O deputado Severino Cavalcanti (PP-PE) lançou sua candidatura avulsa à presidência da Câmara. Na presença de cerca de dez parlamentares e ao lado de sua mulher, Amélia, Cavalcanti garantiu que levará sua candidatura até o fim, disputando à presidência na eleição marcada para o dia 14 de fevereiro, e que não "está atrás de cargos".
Porta-voz do chamado baixo clero (grupo de deputados com pouca expressão pública), Cavalcanti apresentou um documento, com firma reconhecida em cartório, no qual garantiu renunciar a seu mandato de deputado federal, caso desista da candidatura à presidência da Câmara.
"É preciso acabar com essa história de que minha candidatura é temporária", disse Cavalcanti, ao negar qualquer acordo em prol da candidatura do deputado Virgílio Guimarães (PT-MG).
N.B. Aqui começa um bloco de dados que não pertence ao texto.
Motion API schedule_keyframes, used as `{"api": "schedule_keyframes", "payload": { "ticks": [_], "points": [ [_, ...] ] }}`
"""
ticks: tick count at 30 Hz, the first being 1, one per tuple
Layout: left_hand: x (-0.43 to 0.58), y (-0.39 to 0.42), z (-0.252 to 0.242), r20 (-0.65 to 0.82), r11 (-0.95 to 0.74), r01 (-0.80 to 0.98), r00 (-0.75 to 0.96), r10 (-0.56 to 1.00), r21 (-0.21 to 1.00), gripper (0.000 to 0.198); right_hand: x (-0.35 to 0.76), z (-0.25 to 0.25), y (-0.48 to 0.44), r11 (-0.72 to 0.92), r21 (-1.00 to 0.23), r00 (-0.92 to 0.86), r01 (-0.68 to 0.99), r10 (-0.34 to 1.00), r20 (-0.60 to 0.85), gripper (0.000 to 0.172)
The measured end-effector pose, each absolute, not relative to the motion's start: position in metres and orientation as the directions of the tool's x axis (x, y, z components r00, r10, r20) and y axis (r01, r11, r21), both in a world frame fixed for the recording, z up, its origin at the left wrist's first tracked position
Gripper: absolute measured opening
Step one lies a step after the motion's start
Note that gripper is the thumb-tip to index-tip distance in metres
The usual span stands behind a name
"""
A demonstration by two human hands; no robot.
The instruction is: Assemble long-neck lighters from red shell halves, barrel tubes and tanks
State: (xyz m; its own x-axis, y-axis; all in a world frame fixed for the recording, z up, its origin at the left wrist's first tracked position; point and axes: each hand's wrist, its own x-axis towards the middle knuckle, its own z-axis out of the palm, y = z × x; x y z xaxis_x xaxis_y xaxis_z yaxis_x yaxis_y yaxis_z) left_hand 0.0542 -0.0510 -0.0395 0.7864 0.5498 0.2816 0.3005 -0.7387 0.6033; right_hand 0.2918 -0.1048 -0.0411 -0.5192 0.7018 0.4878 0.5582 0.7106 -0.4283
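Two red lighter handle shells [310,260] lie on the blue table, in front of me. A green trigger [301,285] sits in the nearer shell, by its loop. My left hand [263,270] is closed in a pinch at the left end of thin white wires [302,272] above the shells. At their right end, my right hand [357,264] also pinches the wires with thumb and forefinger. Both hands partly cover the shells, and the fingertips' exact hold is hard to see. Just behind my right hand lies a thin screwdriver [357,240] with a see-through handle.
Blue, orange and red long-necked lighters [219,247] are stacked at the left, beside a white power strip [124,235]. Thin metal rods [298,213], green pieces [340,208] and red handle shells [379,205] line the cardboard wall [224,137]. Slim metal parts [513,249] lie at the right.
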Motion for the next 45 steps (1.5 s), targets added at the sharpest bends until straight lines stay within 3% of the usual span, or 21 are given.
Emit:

Em 2001, ele também lançou-se candidato avulso à presidência da Câmara contra o hoje governador de Minas Gerais, o tucano Aécio Neves. Mas acabou desistindo da candidatura e fechou um acordo com Aécio para ocupar a primeira-secretaria da Câmara. Em seu discurso, Cavalcanti prometeu independência da Câmara em relação ao Executivo e disse ainda que "não irá subjulgar os deputados aos caprichos do Palácio do Planalto e dos ministros".